Re: [RFC PATCH 0/5] cgroup/cpuset: A new "isolcpus" paritition

From: Waiman Long
Date: Wed Apr 12 2023 - 21:56:40 EST


On 4/12/23 21:17, Tejun Heo wrote:
Hello, Waiman.

On Wed, Apr 12, 2023 at 08:55:55PM -0400, Waiman Long wrote:
Sounds a bit contrived. Does it need to be something defined in the root
cgroup?
Yes, because we need to take away the isolated CPUs from the effective cpus
of the root cgroup. So it needs to start from the root. That is also why we
have the partition rule that the parent of a partition has to be a partition
root itself. With the new scheme, we don't need a special cgroup to hold the
I'm following. The root is already a partition root and the cgroupfs control
knobs are owned by the parent, so the root cgroup would own the first level
cgroups' cpuset.cpus.reserve knobs. If the root cgroup wants to assign some
CPUs exclusively to a first level cgroup, it can then set that cgroup's
reserve knob accordingly (or maybe the better name is
cpuset.cpus.exclusive), which will take those CPUs out of the root cgroup's
partition and give them to the first level cgroup. The first level cgroup
then is free to do whatever with those CPUs that now belong exclusively to
the cgroup subtree.

I am OK with the cpuset.cpus.reserve name, but not that much with the cpuset.cpus.exclusive name as it can get confused with cgroup v1's cpuset.cpu_exclusive. Of course, I prefer the cpuset.cpus.isolated name a bit more. Once an isolated CPU gets used in an isolated partition, it is exclusive and it can't be used in another isolated partition.

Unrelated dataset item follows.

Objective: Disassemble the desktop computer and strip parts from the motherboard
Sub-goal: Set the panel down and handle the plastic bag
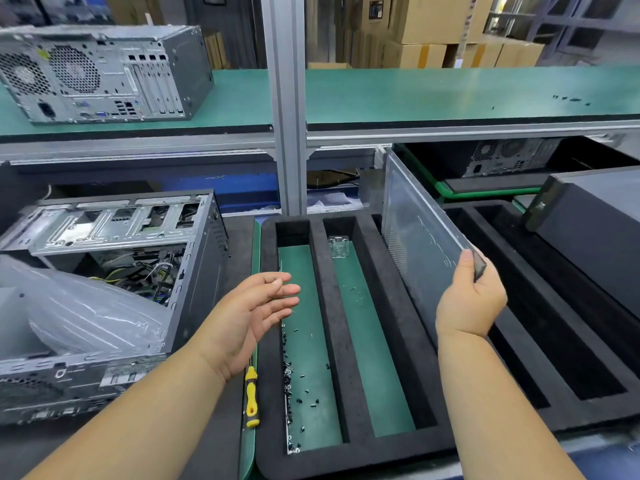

Since we will allow users to set cpuset.cpus.reserve to whatever value they want. The distribution of isolated CPUs is only valid if the cpus are present in its parent's cpuset.cpus.reserve and all the way up to the root. It is a bit expensive, but it should be a relatively rare operation.


isolated CPUs. The new root cgroup file will be enough to inform the system
what CPUs will have to be isolated.

My current thinking is that the root's "cpuset.cpus.isolated" will start
with whatever have been set in the "isolcpus" or "nohz_full" boot command
line and can be extended from there but not shrank below that as there can
be additional isolation attributes with those isolated CPUs.
I'm not sure we wanna tie with those automatically. I think it'd be
confusing than helpful.

Yes, I am fine with taking this off for now.

Cheers,
Longman